晴れた日はベランダに出て温かいお茶を飲んだ。小さなキャビネットの中にはトリシアが市で買った、柄がバラバラのティーカップが新品同様になって並べられていた。その中からその日の気分でカップを選ぶのもチェイスは好きだった。街並みを眺めたり、庭仕事をするティアに声をかけたり、穏やかな毎日を堪能した。
(ああ……こんな生活がいいなんて思うってことは、俺はいよいよ冒険者には向いていないんだ)
冒険者の街エディンビアでの生活の中で感じる幸せが、冒険者の感覚と相容れないものに感じて落ち込む日もあった。
彼が自信を取り戻したのは、久しぶりにダンジョン内が大荒れした日。

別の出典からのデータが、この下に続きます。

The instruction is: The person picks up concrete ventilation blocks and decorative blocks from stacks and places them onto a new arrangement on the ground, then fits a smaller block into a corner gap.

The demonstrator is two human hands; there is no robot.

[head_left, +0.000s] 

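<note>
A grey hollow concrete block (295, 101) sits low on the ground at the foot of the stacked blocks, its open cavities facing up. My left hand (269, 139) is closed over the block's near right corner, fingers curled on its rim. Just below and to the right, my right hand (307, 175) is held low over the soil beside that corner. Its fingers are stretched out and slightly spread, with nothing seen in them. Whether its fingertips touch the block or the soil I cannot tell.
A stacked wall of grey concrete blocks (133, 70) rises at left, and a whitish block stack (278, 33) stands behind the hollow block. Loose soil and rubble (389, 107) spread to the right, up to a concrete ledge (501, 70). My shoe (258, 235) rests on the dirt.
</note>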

低階層内で発見された隠し部屋から、小規模なスタンピードが起こったのだ。西門にある塔からけたたましい鐘の音がエディンビア中に響いた。それはこの国共通のスタンピードの合図だった。
その日はたまたま全員が巣にいたが、一斉に部屋の外へと飛び出す。
「トリシアはここにいろ!」
「はあ!? マジで言ってんの!?」
トリシアはルークに本気で怒りを向けた。彼女が行けば助かる命がいくつもあることを彼だって知っている。だがルークも本気だ。スタンピード中の魔物には理性が存在しない。ただ破壊にのみその身を委ねるのだ。何が起こるのか予想も出来ない。
「トリシアが心配ならお前が行ってさっさと鎮めてこい」
「そーだそーだ!」
ダンは遠慮なしにS級のルークに意見する。チェイスはそれに乗っかる形で非難の声を上げた。ダンの後ろに隠れながら。
「ヒーラーだからってバカにしてんじゃねぇぞ! 俺らだってやれるこたぁあるんだよ!」
「そーだそーだ!」
今度はトリシアがチェイスに乗っかった。
「いいから急ぐぞ」
アッシュが冷静に声をかけ、ルークを促す。ルークの力は規格外だ。この街の為にも一刻も早くダンジョンへ行ってもらう必要がある。だがまだ迷っている表情のルークにベックが助け船を出した。
「トリシアの護衛、大銀貨1枚でどうだ?」
「乗った! 死ぬ気で守れよ!」
そう言うと、一瞬で姿を消した。ダンジョンへと向かったのだ。
「吹っ掛けたのに……」
ベックは苦笑した。トリシアも失礼なヤツ! と口がへの字だ。とはいえ、この判断は正しいことは皆わかっている。ヒーラーがその仕事に専念できた方がいいに決まっている。
「じゃあ俺もついでに守ってくれよ~」
「いいですよ。大銀貨1枚で」
「って結局俺からも取るの!?」
チェイスがいつも通りの調子でおどけたので、全員の緊張感が少しほどけた。
「よし。そしたらダンはここの地下で待機だな。ピコとティアを頼む。ヤバそうだったら城へ」
「おう、悪いな。トリシア、ティアは任せろ」
「うん! お願いします!」
アッシュが悪ぃなと勝手に仕切ったことをトリシアに謝ったが、アッシュの方が早く的確な指示を出し、何より彼女の希望通りだったので逆に感謝した。
ティアは犯罪奴隷だ。人間として扱わなくても許される。もしもの事があったらそれこそ酷い目にあいかねない。それがトリシアはなにより心配だった。
「皆様、お気をつけて……」
ティアはいつもと同じ毅然とした態度だったが、瞳が少し震えていた。
「おっしゃー行くぞ! 稼ぎ時だ! 稼いでティアに魔石付きのネックレスプレゼントするぞー!」
ティアを安心させようとそう大声を出し、笑顔を見せたのはやっぱりチェイスだった。